= Stars on Sunday (newspaper) =

Irish tabloid newspaper

Stars on Sunday was an unsuccessful Sunday tabloid newspaper in Ireland which went bankrupt in May 2003 just two months after its launch the previous March.

==History==
Stars on Sunday was funded by the business partnership of John Donnelly and Diarmuid Lennon, who owned the publishing company Ashville Media as well as by fellow publishers John Ryan and Melanie Morris. Donnelly and Lennon each owned 24.5% of the newspaper whilst the remainder was owned by the Ryan and Morris partnership. A total of approximately €500,000 was invested in the title.

The newspaper was aimed at a mainly female under-45 readership, with a Joint National Readership Research report indicating that 53% of Irish women read a daily newspaper, but 66% read a Sunday newspaper. Ireland on Sunday (now the Irish Mail on Sunday) was named as having the most potential for loss of readership when Stars on Sunday was announced. The Star newspaper accused Stars on Sunday of using a title similar to its own but on seeking legal advice was told that there was no reason to pursue legal action.

Stars on Sunday branded itself as Ireland's first all-colour newspaper. The first issue had a print run of 105,000, if the 5,000 figures to be distributed free at Dublin's DART stations were included. John Donnelly, the co-managing director of Ashville Media and one of the backers of the newspaper suggested it would initially have a circulation of 50,000, which he thought achievable in the first six months of availability. He expected the first issue to sell between 60,000 and 70,000. MCM media buyer Debbie Kiely was skeptical of such a proposal, saying the newspaper would be doing well if it had 25,000 to 30,000 sales in its first few issues. Jason Nebenzahl of Initiative Media ominously suggested that "time will tell".
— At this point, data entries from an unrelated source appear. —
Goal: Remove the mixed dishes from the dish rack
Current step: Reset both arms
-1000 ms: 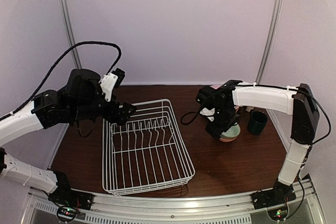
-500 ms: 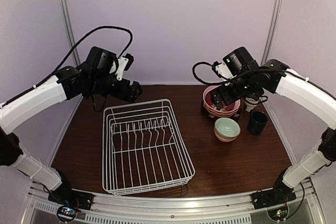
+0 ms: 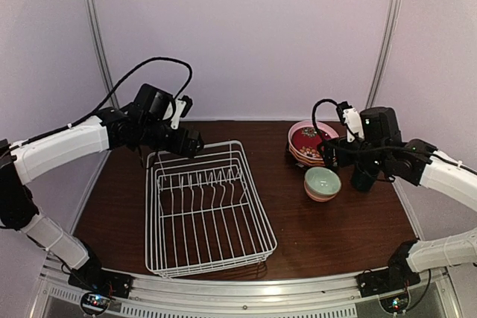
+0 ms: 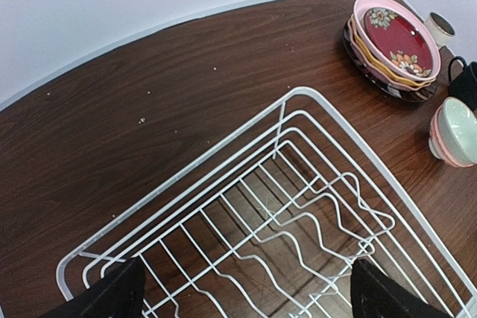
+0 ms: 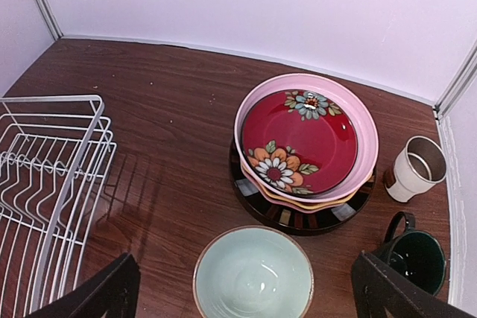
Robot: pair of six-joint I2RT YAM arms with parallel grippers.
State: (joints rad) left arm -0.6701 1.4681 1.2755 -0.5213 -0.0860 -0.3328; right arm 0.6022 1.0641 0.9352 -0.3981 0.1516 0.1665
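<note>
Tabletop (image 4: 149, 57) dark wood, perhaps crumb-flecked, walls (image 5: 261, 5) pale; left gripper (image 4: 242, 299) and right gripper (image 5: 246, 292) gape empty.

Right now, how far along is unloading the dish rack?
Done: the dish rack holds no dishes. The plates are stacked on the table beside it, with the bowl, cup and mug nearby. In hand: nothing; the left gripper and right gripper are both open and empty. Left: nothing visible to unload.
</note>
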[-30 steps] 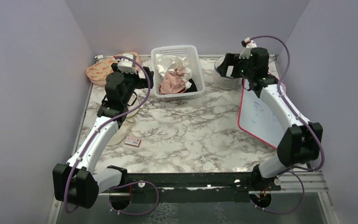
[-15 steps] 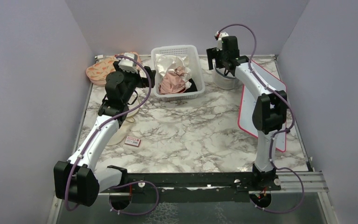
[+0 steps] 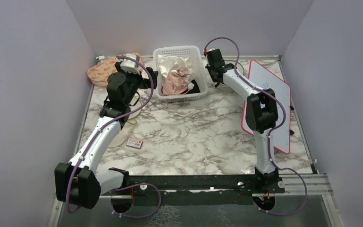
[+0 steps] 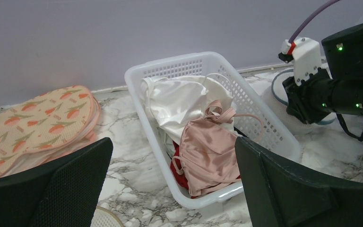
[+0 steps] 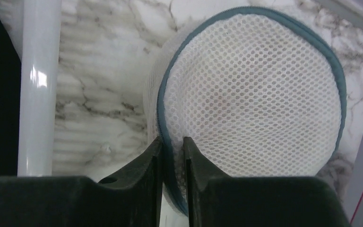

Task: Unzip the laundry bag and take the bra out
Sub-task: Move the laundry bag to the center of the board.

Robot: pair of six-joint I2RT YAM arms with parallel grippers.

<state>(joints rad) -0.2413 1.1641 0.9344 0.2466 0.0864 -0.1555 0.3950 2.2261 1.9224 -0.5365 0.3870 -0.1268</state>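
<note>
1. right gripper point(image 5: 172, 142): jaws almost closed, pinching the blue-grey zip rim of the laundry bag point(image 5: 250, 94).
2. I see the bag far on the table point(image 3: 194, 132), just right of the white basket point(image 3: 177, 48).
3. left gripper point(image 4: 172, 146): jaws wide apart, holding nothing, left of the basket.
4. I can't make out the bra through the mesh.
</note>
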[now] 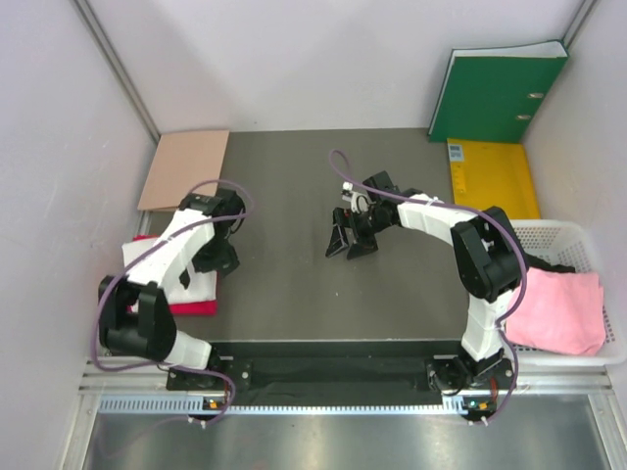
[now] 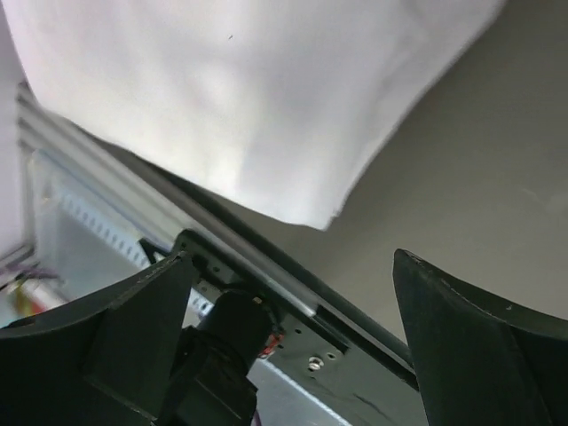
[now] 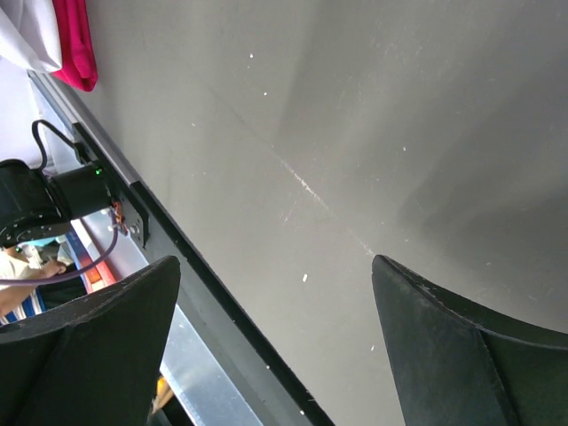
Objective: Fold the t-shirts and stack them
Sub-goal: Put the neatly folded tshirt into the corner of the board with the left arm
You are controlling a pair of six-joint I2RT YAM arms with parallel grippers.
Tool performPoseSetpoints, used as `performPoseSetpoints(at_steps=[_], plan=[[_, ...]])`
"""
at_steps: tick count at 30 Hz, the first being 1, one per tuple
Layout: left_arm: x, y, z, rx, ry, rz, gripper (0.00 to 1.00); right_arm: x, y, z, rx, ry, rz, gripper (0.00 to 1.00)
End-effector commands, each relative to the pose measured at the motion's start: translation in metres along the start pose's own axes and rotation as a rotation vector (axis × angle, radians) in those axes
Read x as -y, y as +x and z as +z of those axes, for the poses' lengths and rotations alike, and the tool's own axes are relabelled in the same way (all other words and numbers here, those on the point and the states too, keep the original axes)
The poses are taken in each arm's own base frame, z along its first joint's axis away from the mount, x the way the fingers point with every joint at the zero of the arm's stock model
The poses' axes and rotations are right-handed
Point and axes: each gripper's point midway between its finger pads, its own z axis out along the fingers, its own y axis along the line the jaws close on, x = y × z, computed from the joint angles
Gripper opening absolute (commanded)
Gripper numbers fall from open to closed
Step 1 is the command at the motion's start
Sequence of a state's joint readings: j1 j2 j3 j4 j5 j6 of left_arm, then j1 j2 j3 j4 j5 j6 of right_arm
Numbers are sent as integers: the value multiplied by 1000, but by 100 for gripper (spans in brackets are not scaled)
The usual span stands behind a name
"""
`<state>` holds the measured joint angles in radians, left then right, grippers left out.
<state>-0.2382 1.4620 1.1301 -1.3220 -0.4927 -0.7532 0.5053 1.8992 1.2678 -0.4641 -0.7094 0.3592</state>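
1. While the left gripper (image 2: 288,293) gapes empty, the white shirt (image 2: 222,98) lies just beyond its fingers, atop the red shirt (image 1: 196,307).
2. Right gripper (image 3: 275,302) gapes empty too, pink shirt (image 1: 558,311) well apart.
3. A snagging finger could undo the fold.

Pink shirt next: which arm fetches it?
Right, probably. The pink shirt sits in the basket on its side; right end effector open, empty. The left end effector is over the white shirt, opposite side.
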Motion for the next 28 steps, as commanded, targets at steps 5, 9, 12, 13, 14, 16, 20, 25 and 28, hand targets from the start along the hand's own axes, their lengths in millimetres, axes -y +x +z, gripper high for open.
performPoseSetpoints(at_steps=[5, 9, 12, 13, 14, 16, 20, 25, 28], plan=[[56, -28, -80, 221, 605, -74, 99, 1, -7, -7, 32, -8, -24, 89], [99, -21, -93, 162, 823, -39, 99, 6, -11, -14, 55, 8, -12, 89], [120, -23, -97, 134, 878, 0, 99, 14, -19, -25, 96, 33, 3, 90], [124, -25, -98, 135, 880, 18, 99, 14, -22, -31, 113, 40, 0, 90], [134, -27, -100, 130, 880, 54, 99, 22, -26, -37, 134, 65, 13, 91], [145, -28, -101, 117, 891, 119, 99, 27, -31, -48, 164, 98, 7, 92], [181, -31, -102, 65, 891, 228, 99, 57, -41, -81, 246, 241, 15, 96], [223, -33, -112, 91, 912, 366, 99, 80, -48, -145, 399, 458, -20, 100], [245, -36, -122, 131, 946, 424, 99, 89, -50, -182, 478, 566, -32, 100]])
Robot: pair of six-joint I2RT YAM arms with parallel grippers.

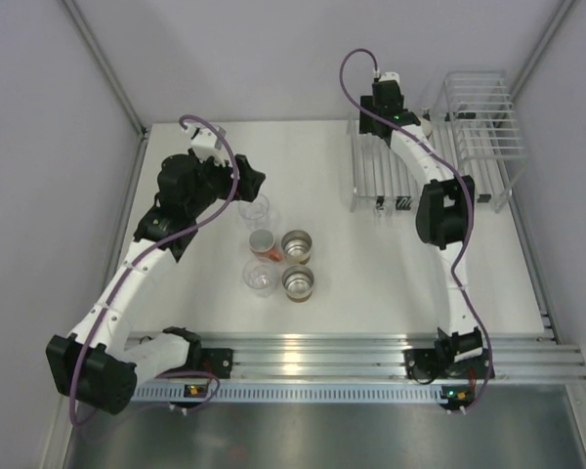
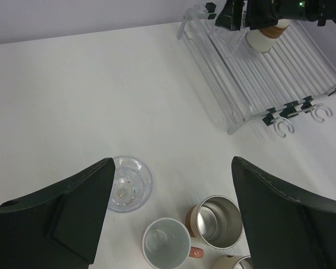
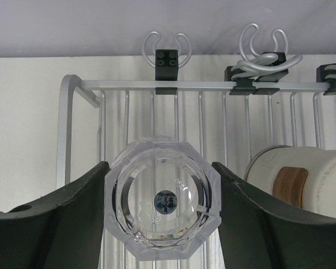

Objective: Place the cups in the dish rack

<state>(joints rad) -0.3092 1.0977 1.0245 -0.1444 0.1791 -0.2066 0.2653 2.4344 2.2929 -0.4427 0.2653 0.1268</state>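
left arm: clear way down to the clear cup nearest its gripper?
Probably yes. The left gripper hangs open just above that clear cup, with nothing over it. The orange cup stands close beside it, so finger room looks tight.

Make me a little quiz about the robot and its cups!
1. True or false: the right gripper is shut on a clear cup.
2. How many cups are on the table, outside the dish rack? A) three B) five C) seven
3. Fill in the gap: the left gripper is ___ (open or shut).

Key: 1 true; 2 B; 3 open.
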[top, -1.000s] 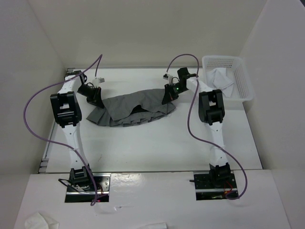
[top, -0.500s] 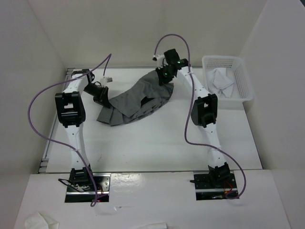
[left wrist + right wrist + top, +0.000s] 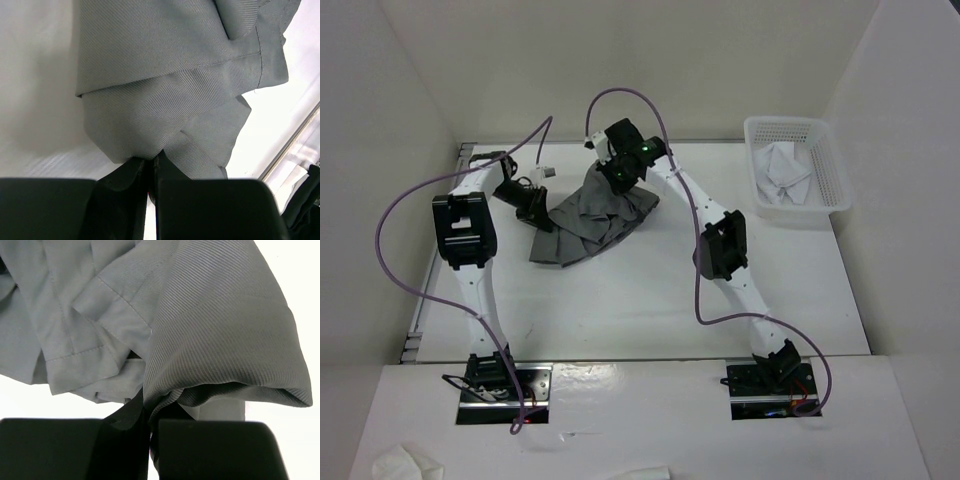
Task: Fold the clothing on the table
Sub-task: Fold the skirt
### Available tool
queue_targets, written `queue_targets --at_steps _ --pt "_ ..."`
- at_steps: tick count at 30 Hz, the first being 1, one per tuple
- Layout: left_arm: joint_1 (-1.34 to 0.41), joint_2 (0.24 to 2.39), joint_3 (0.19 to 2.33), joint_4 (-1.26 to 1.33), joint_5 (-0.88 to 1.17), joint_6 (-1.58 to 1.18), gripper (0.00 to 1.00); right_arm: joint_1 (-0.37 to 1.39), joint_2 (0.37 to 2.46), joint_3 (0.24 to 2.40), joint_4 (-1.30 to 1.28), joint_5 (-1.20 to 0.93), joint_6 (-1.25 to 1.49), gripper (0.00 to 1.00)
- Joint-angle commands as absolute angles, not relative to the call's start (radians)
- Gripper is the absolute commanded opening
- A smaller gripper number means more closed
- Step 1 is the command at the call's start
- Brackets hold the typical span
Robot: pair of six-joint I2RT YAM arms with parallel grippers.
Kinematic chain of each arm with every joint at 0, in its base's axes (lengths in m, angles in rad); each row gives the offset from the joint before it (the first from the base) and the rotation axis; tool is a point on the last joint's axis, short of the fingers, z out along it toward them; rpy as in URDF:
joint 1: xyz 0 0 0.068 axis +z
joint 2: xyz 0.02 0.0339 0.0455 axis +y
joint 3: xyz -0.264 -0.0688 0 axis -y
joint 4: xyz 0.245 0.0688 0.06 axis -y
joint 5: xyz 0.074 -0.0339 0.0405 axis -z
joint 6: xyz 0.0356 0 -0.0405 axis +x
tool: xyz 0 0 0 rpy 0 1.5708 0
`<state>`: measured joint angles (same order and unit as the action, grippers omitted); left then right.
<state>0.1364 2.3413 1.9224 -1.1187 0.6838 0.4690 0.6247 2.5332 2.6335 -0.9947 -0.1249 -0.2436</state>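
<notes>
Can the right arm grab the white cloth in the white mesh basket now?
Probably not yet. The right gripper is shut on the dark grey pleated skirt, well away from the white plastic mesh basket holding the white cloth, so it must let go first.

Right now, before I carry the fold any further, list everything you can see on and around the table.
skirt: one, dark grey, far left-centre of the table, bunched between the two wrists
table: one, white, plain white walls around it
basket: one, white mesh, far right corner of the table
cloth: one, white, inside the basket
scraps: two, white, on the near ledge in front of the arm bases
cables: two, purple, one looping along each arm
arms: two, white with black joints, bases at the near edge
left fingers: black, shut on a corner of the skirt
right fingers: black, shut on a fold of the skirt
</notes>
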Motion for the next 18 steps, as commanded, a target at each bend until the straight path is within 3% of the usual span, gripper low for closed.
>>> queue_targets --at_steps 1,9,18 --pt "0.14 2.273 1.902 -1.111 0.739 0.502 0.1 0.685 2.528 2.707 -1.011 -0.069 -0.251 0.0" --pt "0.149 2.243 1.858 -1.111 0.739 0.511 0.1 0.697 2.491 2.672 -1.011 0.074 -0.302 0.0" --pt "0.158 2.232 1.847 -1.101 0.748 0.511 0.1 0.696 2.373 2.588 -0.988 0.044 -0.311 0.0"
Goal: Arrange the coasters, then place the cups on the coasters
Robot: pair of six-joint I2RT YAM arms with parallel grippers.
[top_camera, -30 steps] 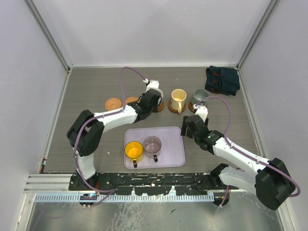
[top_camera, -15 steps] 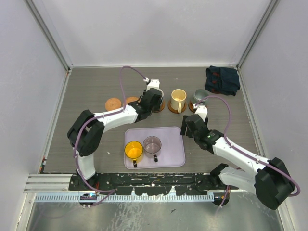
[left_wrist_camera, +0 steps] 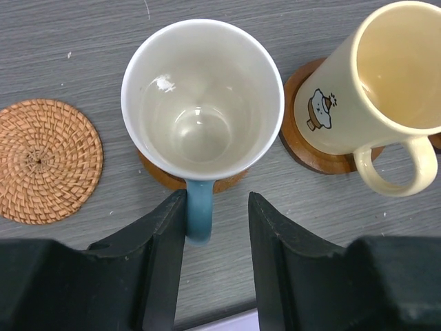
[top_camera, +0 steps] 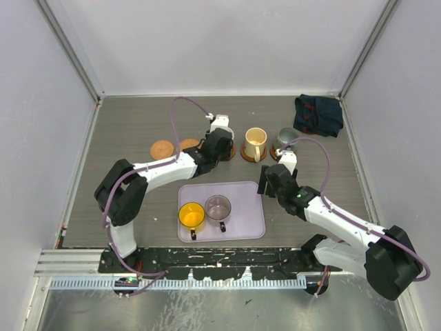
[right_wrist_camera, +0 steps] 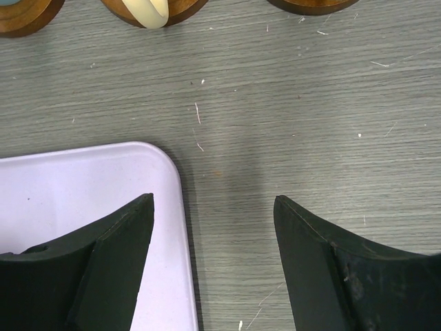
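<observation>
In the overhead view, three cups stand on coasters in a row across the upper middle of the frame: the white-and-blue cup (top_camera: 222, 146) under the left gripper (top_camera: 218, 147), the cream cup (top_camera: 255, 143) to its right, and the metallic cup (top_camera: 284, 141) further right. Two bare coasters (top_camera: 162, 148) lie to the left of the row. The orange cup (top_camera: 191, 216) and the purplish cup (top_camera: 218, 207) sit on the lilac tray (top_camera: 244, 224) at lower centre. The right gripper (top_camera: 271, 181) hangs over the table just off the tray's upper right corner. The left wrist view shows the white-and-blue cup upright on its coaster (left_wrist_camera: 164, 176), which peeks out below the rim. Its blue handle (left_wrist_camera: 199, 217) sits in the gap between jaws that stand part-way apart: the left-hand finger (left_wrist_camera: 165, 238) is at or against the handle and the right-hand one is clear of it. A woven coaster (left_wrist_camera: 48, 162) lies empty at the left of that frame. In the right wrist view the jaws stand wide and hold nothing, over bare table beside the tray's rounded corner. This looks like the letting-go of the third cup. The next move calls for drawing the left gripper off the handle without nudging the cup. One of the tray cups would then go to a bare coaster.
</observation>
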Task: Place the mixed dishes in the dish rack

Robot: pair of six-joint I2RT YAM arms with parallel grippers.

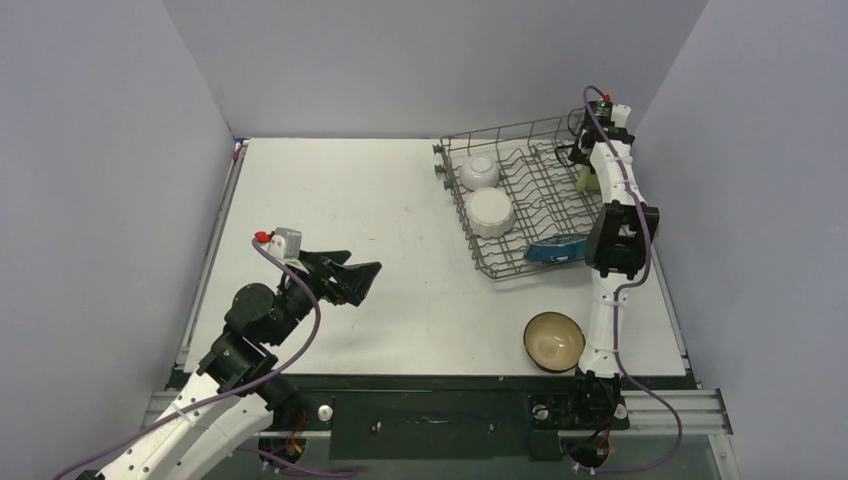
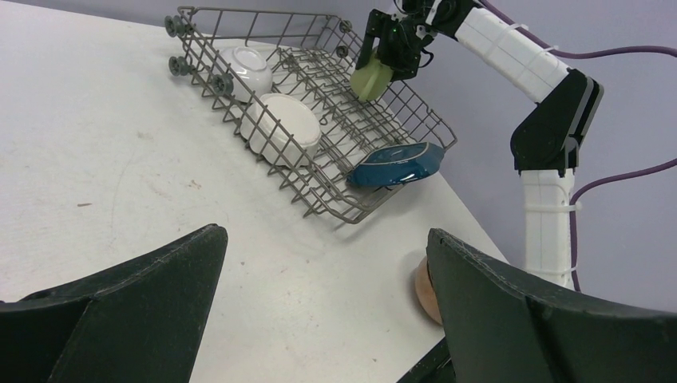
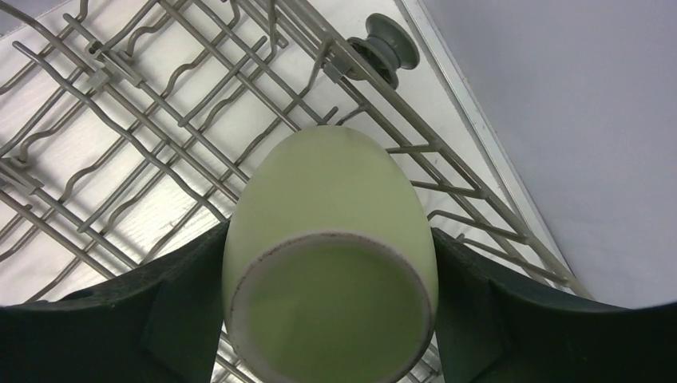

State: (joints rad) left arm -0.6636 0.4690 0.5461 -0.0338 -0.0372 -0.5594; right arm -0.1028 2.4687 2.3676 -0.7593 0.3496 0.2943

Stars on Sunday was edited by 26-year-old Aoife Byrne, who had spent the previous four years at the magazine and design company New Century Publishing where she edited, designed and wrote. Kellogg's, Warner Brothers, Tipperary Crystal and Wella were amongst the advertisers who had signed up for the first issue, with €150,000 being spent on promotional expenses and a planned further €200,000 marked out to be spent on radio promotions over the first year of existence. Raidió Teilifís Éireann (RTÉ) had even planned to run a True Lives documentary about the launch on its television schedule during the first September of its existence.

== Denouement ==
After its failure John Donnelly announced his resignation from his publishing company, Ashville Media and was reported as having left Ireland and travelled to Portugal in a move to minimise his tax bill. His business partner Diarmuid Lennon was left as the sole managing director of the company, known for its production of magazines, yearbooks and diaries. Donnelly was said to have taken advantage of the Portuguese tax regime where no capital gains tax is payable on the sale of shares in a company owned for more than twelve months. However Irish residents moving to Portugal must not return to Ireland for five years to avail of this tax saving. A previous example of these savings by an Irish businessman was communications tycoon Denis O'Brien, who is believed to have saved €63 million in capital gains tax when he moved to Portugal in 2000 after selling his mobile telephone, telecommunications and internet company Esat Telecommunications Limited (now BT Ireland) for €292 million.